__What the exercise asks__. Lines in the material below that include "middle" need to be tallied; give the total alone.

__Dataset excerpts__.
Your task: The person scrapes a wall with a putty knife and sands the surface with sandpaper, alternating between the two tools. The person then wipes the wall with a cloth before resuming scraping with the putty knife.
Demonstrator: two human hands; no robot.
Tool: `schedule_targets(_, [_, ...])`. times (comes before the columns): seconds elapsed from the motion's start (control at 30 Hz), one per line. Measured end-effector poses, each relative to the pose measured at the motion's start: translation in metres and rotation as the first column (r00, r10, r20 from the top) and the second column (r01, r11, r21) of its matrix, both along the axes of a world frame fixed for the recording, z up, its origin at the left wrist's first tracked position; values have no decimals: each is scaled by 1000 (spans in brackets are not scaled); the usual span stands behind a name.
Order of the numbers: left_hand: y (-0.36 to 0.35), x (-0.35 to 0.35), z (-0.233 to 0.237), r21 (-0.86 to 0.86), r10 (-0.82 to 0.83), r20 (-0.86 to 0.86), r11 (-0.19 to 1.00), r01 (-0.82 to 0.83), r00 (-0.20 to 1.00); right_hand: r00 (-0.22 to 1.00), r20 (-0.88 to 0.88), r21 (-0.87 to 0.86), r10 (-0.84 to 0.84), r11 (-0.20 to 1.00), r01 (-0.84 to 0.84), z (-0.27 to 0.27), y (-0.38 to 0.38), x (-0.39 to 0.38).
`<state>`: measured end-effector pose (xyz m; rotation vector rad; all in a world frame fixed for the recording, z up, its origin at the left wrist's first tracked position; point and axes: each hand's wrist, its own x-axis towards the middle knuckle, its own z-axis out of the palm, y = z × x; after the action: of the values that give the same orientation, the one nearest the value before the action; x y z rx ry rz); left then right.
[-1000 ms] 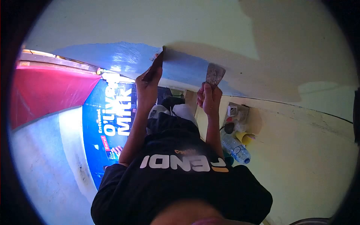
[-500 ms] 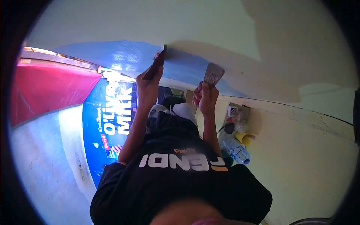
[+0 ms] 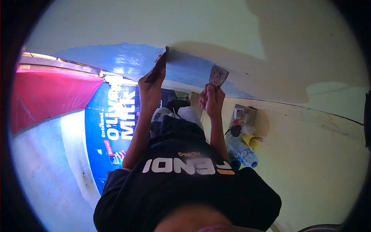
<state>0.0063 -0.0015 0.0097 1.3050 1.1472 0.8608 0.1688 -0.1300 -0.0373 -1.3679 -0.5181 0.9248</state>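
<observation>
We see a blue banner (image 3: 116, 129) lettered "Milk" beside a red sheet (image 3: 54, 92), and a clear plastic bottle (image 3: 243, 154) just beside a yellow container (image 3: 250, 140).

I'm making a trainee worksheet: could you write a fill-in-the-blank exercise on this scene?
The right hand holds a scraper; the flat tool is in the ___ hand.
The patch by the flat tool is ___.
The person's T-shirt is ___.
The clear bottle is nearer the ___ hand.
Missing words: left; blue; black; right.

Black short-sleeved T-shirt (image 3: 185, 190), large white-and-orange FENDI lettering (image 3: 187, 167) across it
</observation>
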Motion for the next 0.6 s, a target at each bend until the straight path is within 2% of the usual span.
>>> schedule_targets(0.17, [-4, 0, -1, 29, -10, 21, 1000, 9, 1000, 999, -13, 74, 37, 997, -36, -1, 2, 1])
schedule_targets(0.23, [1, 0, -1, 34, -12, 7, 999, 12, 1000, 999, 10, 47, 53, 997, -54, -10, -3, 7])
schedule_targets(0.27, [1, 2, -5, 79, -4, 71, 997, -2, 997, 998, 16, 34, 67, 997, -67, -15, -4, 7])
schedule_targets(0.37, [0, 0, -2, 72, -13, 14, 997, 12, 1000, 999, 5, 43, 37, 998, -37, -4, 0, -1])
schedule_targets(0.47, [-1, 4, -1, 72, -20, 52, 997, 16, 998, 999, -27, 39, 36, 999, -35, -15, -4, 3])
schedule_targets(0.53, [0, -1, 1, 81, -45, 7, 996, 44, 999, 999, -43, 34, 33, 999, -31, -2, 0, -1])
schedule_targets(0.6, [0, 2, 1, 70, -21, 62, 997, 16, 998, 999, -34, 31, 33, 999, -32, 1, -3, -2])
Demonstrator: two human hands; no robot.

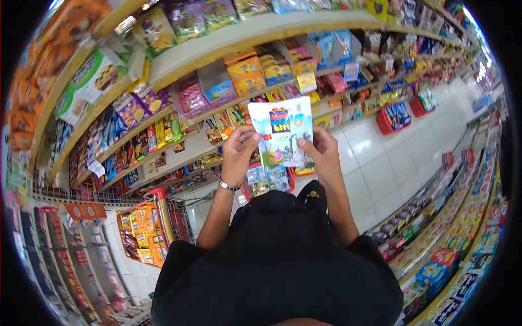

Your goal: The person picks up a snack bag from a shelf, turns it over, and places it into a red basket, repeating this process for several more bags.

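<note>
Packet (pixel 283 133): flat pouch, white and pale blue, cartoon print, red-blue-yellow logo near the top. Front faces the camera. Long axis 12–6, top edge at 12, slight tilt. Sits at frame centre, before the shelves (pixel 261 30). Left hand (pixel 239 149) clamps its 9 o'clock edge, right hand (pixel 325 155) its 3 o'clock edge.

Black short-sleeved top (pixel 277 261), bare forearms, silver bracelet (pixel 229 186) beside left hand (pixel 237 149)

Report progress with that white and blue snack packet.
Done: the white and blue plastic snack packet is off the shelves. In hand: the left hand and right hand grip its sides. Left: it is not yet in the red-handled wire trolley.
</note>
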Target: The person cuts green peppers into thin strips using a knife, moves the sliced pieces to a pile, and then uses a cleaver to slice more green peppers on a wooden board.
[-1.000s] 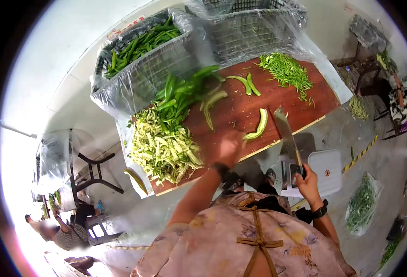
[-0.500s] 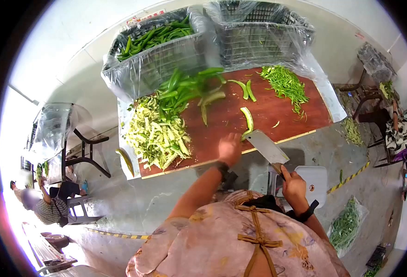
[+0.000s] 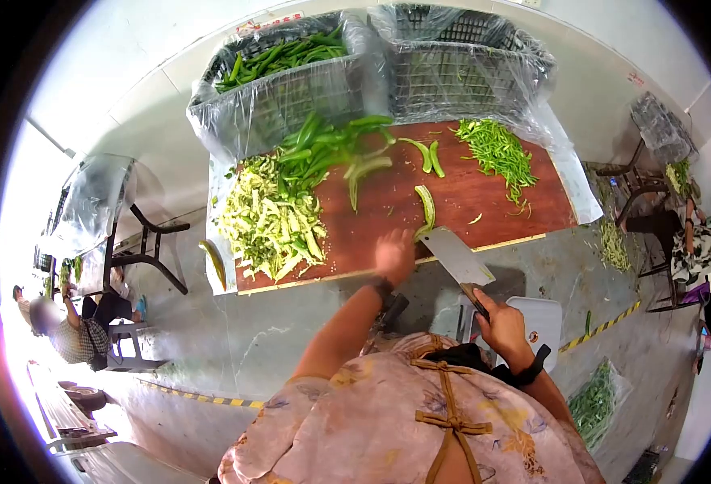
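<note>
A split green pepper lies near the front of the red-brown board, its pale inside showing. The fingers of my left hand are closed at its lower end, partly hiding it. In my right hand is the handle of a cleaver; the blade's far corner rests beside that end of the pepper. Two green pepper strips lie behind. To the left are a heap of pale pepper cores and a pile of green peppers. Thin green pepper shreds are heaped at the right.
Behind the board stand two plastic-lined crates, one of green peppers and another crate. A white stool is below my right hand. A bag of greens lies on the floor. Other people sit at left and right.
The whole view has shifted slightly. My left hand stays at the pepper and my right hand keeps the cleaver; their positions relative to the board hardly differ.
</note>
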### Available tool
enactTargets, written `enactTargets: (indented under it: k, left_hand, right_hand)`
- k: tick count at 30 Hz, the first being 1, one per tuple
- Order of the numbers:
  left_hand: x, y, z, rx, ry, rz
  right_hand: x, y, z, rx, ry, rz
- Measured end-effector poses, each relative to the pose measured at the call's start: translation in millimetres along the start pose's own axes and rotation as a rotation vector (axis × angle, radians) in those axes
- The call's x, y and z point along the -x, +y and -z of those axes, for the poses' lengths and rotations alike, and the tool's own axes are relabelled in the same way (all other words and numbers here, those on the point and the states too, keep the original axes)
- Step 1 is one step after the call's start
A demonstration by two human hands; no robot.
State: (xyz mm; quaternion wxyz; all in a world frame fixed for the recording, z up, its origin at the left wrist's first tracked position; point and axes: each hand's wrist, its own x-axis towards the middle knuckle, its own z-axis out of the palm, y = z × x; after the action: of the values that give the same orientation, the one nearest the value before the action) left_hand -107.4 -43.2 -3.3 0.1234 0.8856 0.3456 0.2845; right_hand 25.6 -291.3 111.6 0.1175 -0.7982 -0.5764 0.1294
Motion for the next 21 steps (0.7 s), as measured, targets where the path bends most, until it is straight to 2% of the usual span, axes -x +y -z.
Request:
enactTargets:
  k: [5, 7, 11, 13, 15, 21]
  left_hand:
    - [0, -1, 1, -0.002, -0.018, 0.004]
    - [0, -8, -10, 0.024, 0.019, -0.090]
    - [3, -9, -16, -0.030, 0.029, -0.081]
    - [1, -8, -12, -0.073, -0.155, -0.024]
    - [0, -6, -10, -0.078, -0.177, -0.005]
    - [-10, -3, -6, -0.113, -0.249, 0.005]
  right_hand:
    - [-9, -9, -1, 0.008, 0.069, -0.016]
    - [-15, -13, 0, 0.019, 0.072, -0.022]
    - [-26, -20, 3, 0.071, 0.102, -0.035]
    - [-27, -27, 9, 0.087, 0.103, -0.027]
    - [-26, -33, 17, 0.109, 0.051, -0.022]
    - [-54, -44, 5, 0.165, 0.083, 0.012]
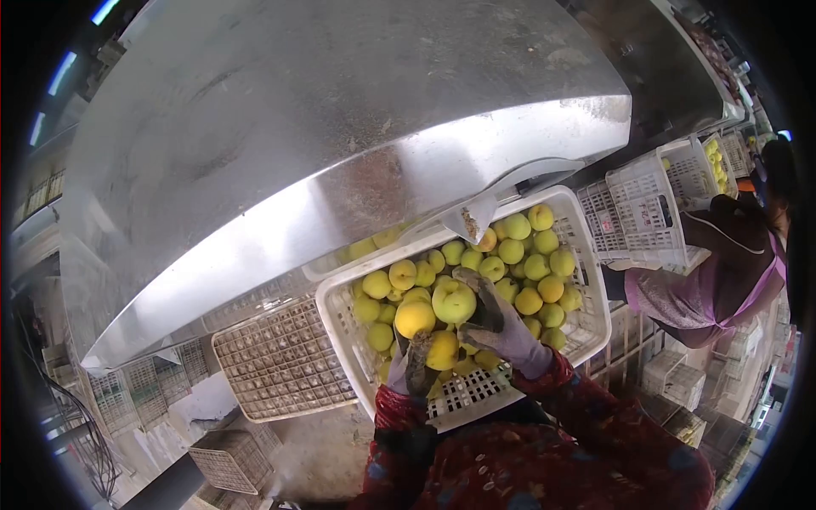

__Exercise result__. 2